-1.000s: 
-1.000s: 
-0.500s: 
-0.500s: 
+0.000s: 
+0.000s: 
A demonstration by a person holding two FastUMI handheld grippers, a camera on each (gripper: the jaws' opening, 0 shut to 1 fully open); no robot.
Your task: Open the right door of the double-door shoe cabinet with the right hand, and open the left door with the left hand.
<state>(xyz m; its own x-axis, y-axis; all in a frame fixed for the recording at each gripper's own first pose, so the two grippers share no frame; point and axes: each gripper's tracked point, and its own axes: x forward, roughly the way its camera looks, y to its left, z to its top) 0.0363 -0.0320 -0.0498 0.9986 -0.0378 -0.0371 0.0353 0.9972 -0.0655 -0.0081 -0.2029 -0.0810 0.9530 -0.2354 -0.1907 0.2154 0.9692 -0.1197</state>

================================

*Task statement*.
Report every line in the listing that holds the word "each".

*Result of the exercise*.
A demonstration by a person holding two FastUMI handheld grippers, a camera on each (gripper: the jaws' opening, 0 shut to 1 fully open); no robot.
<state>(xyz m; its own x-axis, y-axis; all in a frame fixed for the recording at each gripper's own first pose, so the two grippers share no frame; point and axes: each gripper's tracked point, and its own axes: x forward, roughly the way its camera looks, y to its left, z to its top) 0.0363 -0.0320 -0.0498 0.9986 -0.0378 -0.0371 0.0353 0.9972 -0.0655 -0.0081 -0.2029 -0.0810 0.9530 -0.2354 -0.1907 0.2154 0.9692 -0.1197</state>

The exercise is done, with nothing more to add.